The Observer from Mars
The Scientific Revolution and the Age of Enlightenment seemed to signal a new departure for man. They did, in so far as the conquest, and subsequent rape, of Nature are concerned; but they did not solve, on the contrary they deepened, his predicament. Religious wars were superseded by patriotic, then by ideological wars, fought with the same self-immolating loyalty and fervour. The opium of revealed religion was replaced by the heroin of secular religions, which commanded the same bemused surrender of the individuality to their doctrines, and the same worshipful love offered to their prophets. The devils and succubi were replaced by a new demonology: subhuman Jews, plotting world domination; bourgeois capitalists promoting starvation; enemies of the people, monsters in human shape were surrounding us, ready to pounce. In the thirties and forties the paranoid streak exploded with unprecedented vehemence in the two most powerful nations of Europe. In the two decades following the last great war forty minor wars and civil wars have been fought.
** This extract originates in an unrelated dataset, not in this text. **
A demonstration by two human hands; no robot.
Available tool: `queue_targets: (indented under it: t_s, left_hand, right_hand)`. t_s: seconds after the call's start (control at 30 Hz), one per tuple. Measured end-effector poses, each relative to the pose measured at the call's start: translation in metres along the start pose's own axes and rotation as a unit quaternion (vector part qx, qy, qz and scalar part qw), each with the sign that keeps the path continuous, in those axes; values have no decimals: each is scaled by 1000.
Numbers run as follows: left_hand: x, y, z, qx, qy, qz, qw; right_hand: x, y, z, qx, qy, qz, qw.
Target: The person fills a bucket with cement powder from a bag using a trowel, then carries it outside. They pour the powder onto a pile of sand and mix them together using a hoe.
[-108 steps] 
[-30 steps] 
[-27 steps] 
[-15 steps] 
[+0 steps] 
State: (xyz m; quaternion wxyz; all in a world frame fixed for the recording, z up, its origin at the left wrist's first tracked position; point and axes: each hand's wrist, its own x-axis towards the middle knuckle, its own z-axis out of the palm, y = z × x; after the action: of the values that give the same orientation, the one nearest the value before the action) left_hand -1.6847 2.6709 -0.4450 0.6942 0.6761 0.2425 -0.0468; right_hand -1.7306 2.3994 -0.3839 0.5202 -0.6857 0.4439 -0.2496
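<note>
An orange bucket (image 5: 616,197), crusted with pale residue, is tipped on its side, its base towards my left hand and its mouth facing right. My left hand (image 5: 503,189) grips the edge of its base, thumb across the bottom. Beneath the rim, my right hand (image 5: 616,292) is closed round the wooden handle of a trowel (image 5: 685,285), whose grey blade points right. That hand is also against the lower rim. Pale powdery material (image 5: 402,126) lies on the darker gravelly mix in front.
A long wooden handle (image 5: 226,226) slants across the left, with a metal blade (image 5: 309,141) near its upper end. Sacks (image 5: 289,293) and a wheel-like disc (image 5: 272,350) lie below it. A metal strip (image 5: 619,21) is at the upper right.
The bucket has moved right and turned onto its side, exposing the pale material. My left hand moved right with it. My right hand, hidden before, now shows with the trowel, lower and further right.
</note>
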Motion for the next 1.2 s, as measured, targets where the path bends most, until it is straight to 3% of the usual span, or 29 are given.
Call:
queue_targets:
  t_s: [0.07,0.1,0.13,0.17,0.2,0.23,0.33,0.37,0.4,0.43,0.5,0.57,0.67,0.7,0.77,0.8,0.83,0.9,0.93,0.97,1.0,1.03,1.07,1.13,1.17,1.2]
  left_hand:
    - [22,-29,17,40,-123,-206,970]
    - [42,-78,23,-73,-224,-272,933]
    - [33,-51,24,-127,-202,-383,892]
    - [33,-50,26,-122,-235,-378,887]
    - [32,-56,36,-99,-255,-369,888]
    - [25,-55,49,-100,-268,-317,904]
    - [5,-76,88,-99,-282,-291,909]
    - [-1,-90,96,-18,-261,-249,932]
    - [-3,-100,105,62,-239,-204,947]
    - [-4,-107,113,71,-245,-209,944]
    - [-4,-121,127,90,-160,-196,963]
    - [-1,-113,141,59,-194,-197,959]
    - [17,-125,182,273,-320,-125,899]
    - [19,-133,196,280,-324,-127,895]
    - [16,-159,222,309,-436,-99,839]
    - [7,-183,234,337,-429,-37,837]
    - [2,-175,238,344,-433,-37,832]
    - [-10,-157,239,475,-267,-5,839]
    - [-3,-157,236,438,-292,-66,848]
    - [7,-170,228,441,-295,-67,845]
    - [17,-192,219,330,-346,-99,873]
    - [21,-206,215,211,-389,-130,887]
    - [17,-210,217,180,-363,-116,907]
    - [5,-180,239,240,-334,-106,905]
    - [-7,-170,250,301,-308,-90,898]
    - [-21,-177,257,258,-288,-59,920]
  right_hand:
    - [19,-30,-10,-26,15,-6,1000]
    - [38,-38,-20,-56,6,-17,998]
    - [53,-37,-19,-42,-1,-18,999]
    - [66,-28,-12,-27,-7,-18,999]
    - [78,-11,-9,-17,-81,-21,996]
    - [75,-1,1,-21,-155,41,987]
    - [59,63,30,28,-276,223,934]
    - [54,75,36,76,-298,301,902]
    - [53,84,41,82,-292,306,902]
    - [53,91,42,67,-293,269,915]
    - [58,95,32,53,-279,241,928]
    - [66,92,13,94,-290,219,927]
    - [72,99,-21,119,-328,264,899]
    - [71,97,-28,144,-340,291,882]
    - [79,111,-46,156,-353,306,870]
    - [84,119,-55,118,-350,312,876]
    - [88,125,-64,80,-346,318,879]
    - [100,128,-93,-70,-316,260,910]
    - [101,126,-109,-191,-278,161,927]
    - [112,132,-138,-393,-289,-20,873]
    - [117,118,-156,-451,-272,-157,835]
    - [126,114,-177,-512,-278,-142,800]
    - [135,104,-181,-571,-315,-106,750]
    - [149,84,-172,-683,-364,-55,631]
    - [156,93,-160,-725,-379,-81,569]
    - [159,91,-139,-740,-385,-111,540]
At the time of writing, Roman Catholics, Buddhists and Dialectical Materialists are waging anothe
r civil war within a war, to impose the only True Belief on the people of an Asian nation; while monks and schoolgirls douse themselves with petrol and burn alive to the clicking of Press cameras, in a new ritual of self-immolation ad majorem gloriam.
In one of the early chapters of Genesis, there is an episode which has inspired countless religious painters. It is the scene where Abraham ties his son to a pile of wood and prepares to cut his throat with a knife, then burn him for the love of Jehovah. We all disapprove of cutting a child's throat for personal motives; the question is why so many have for so long approved of the insane gesture of Abraham. To put it vulgarly, we are led to suspect that there is somewhere a screw loose in the human mind, and always has been. To put it into more scientific language, we ought to give serious consideration to the possibility that somewhere along the line something has gone seriously wrong with the evolution of the nervous system of homo sapiens. We know that evolution can lead into a blind alley, and we also know that the evolution of the human brain was an unprecedentedly rapid, almost explosive, process. I shall come back to this in the chapter that follows; for the moment, let us merely note as a possible hypothesis that the delusional streak which runs through our history may be an endemic form of paranoia, built into the wiring circuits of the human brain.